Work to complete.
Return the listing in full. Keep each line exactly as it is.

Information provided.
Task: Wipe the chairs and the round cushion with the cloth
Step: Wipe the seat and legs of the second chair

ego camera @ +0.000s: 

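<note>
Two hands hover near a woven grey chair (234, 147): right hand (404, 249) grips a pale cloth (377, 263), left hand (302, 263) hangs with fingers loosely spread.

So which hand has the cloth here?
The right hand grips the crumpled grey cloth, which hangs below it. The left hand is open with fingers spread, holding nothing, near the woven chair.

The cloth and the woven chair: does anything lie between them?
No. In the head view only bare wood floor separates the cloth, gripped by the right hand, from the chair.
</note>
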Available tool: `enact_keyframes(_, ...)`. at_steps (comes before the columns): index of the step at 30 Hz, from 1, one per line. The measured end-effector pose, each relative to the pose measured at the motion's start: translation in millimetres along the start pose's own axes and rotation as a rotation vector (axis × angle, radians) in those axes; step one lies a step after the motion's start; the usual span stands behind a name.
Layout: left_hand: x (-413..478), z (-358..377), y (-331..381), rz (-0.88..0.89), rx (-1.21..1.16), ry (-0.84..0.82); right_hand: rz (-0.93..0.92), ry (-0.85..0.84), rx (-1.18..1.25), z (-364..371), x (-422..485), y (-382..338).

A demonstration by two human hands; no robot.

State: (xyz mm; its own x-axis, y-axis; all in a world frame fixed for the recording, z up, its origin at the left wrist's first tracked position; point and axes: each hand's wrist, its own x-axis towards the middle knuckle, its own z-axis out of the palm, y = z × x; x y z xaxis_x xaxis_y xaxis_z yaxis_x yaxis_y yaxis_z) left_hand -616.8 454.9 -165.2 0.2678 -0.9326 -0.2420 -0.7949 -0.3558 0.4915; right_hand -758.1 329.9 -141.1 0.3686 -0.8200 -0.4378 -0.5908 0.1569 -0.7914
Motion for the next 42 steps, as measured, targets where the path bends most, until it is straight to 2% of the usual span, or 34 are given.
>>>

Exercise result.
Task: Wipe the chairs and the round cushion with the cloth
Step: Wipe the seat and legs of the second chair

ego camera @ +0.000s: 

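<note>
Two hands hover near a woven grey chair (234, 147): right hand (404, 249) grips a pale cloth (377, 263), left hand (302, 263) hangs with fingers loosely spread.

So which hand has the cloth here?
The right hand grips the crumpled grey cloth, which hangs below it. The left hand is open with fingers spread, holding nothing, near the woven chair.

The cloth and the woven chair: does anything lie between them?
No. In the head view only bare wood floor separates the cloth, gripped by the right hand, from the chair.
</note>
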Available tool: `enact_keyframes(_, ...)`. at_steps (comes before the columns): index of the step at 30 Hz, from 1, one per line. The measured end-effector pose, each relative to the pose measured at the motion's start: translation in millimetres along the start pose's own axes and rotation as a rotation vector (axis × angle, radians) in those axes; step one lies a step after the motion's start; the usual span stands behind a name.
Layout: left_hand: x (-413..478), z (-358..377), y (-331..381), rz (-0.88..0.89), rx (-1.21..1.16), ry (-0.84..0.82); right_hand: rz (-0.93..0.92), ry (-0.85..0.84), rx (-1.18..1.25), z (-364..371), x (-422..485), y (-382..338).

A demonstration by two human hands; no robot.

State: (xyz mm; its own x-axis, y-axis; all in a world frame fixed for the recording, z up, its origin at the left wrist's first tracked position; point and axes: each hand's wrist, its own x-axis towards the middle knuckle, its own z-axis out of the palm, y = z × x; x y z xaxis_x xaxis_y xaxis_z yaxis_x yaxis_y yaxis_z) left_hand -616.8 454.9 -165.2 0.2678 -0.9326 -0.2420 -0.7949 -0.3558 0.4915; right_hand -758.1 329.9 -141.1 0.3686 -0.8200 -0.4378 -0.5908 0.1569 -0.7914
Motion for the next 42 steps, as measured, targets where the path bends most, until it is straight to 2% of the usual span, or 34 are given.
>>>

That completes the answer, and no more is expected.